DATA BELOW Start Marker

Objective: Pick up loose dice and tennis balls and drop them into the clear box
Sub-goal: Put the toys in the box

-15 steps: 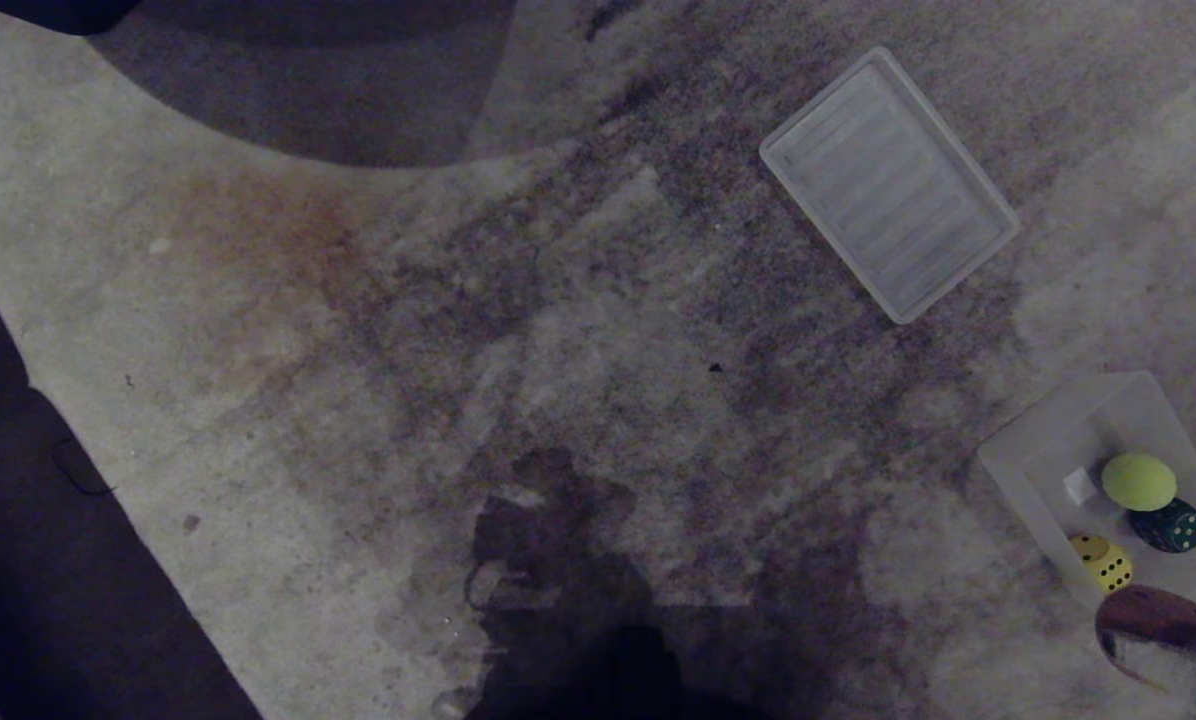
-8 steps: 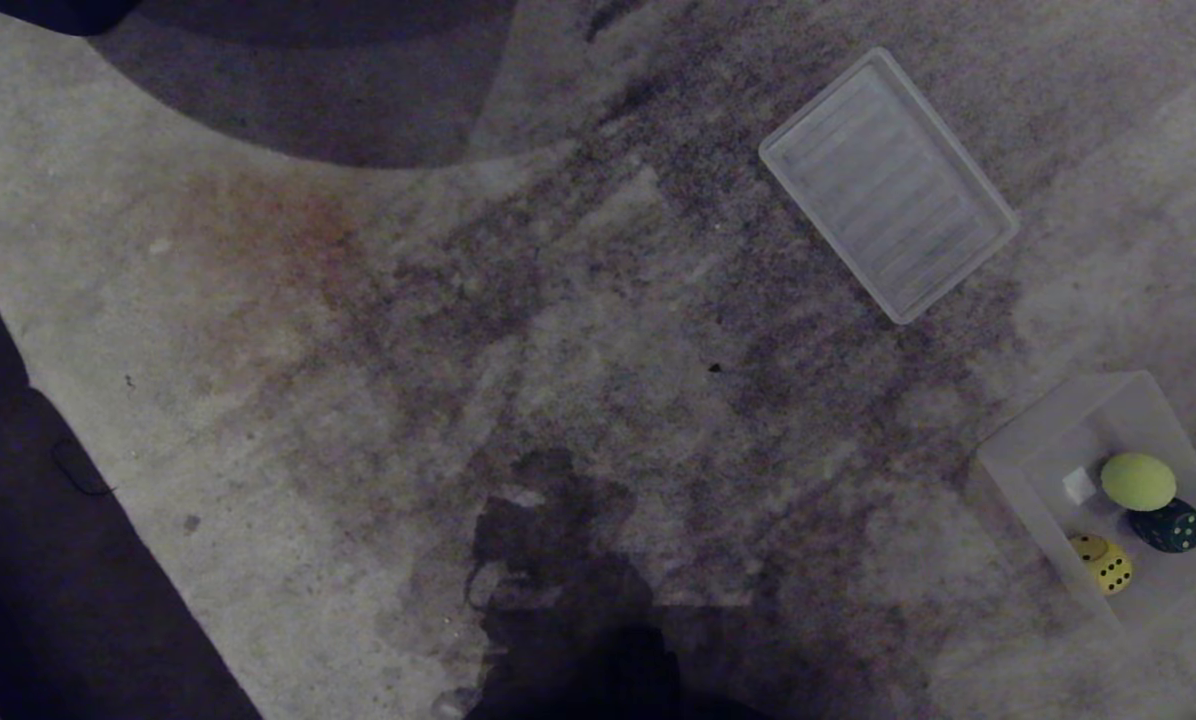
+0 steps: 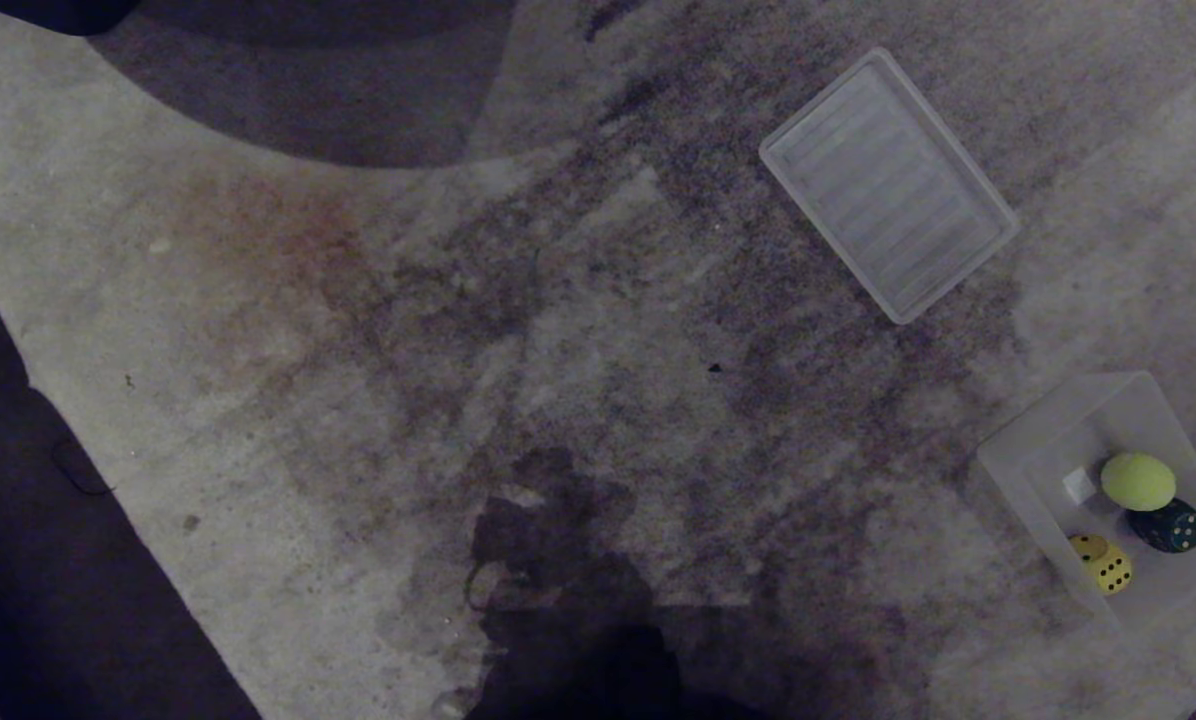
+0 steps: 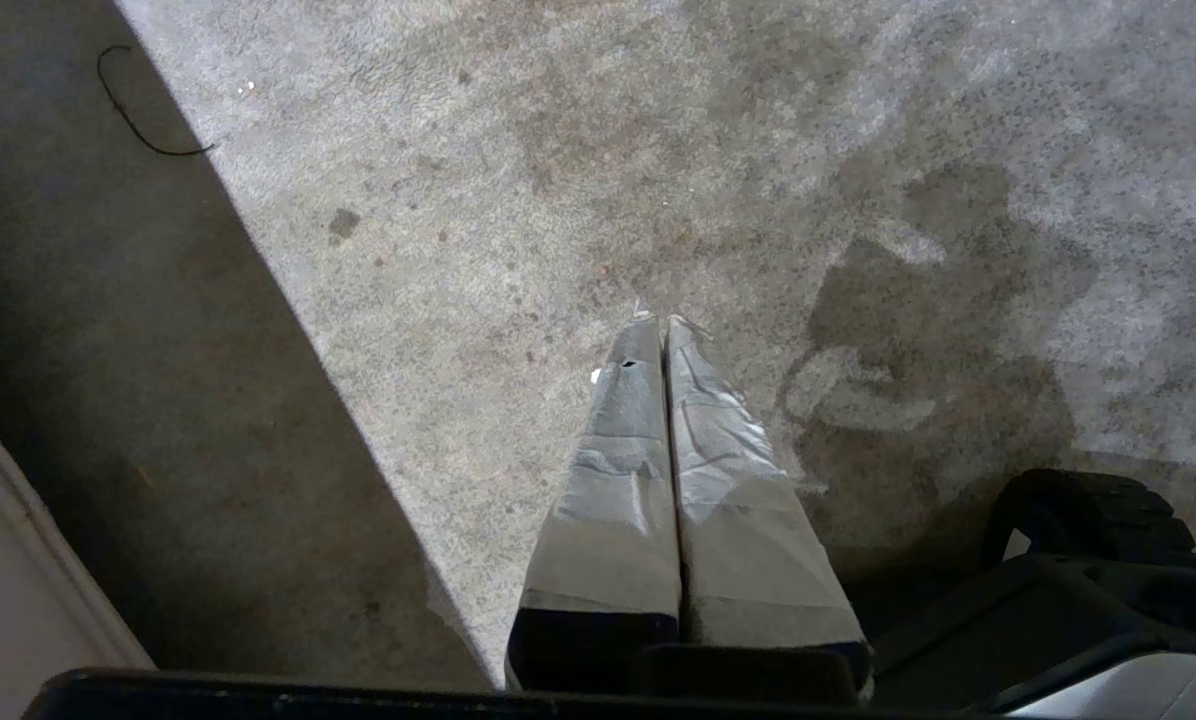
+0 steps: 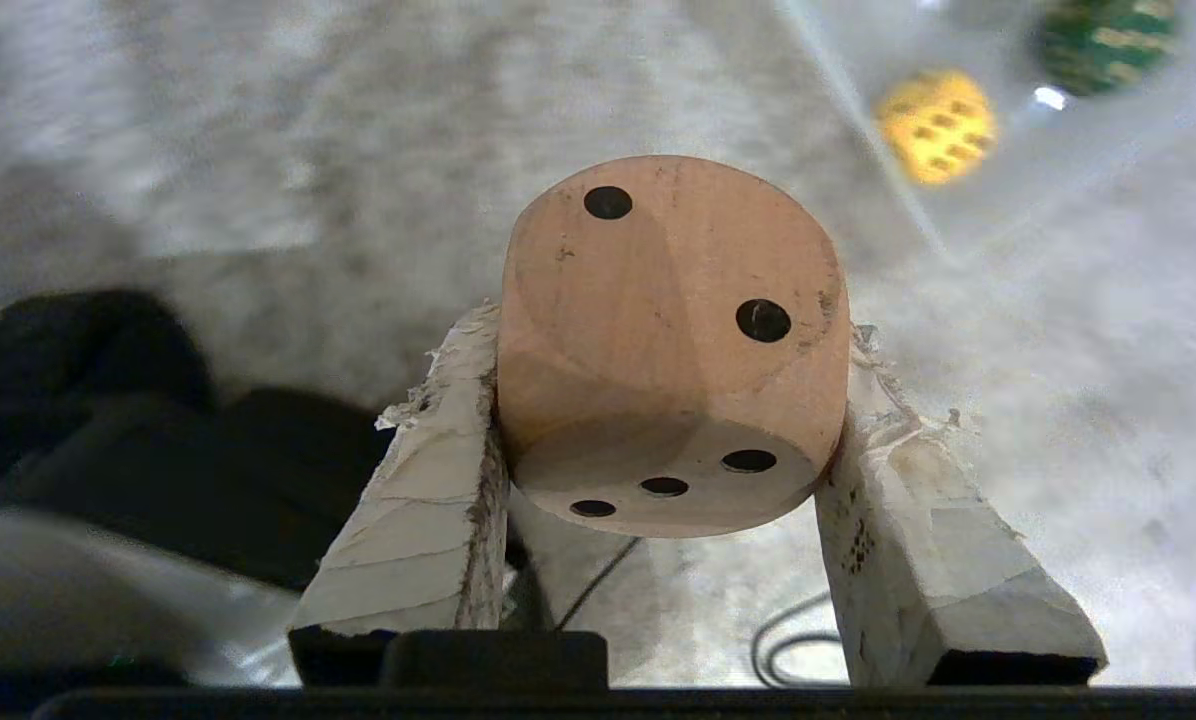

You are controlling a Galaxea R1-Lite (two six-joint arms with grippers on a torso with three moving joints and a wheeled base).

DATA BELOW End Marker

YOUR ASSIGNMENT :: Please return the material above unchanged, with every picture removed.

SOLVED PROBLEM ::
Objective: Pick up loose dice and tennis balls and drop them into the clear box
Sub-goal: Put the toys in the box

-15 steps: 
-8 steps: 
+0 steps: 
+0 steps: 
+0 steps: 

You are controlling a Galaxea R1-Lite (two six-joint arms with grippers on a torso with three moving joints and a wheeled base).

The submitted answer is complete.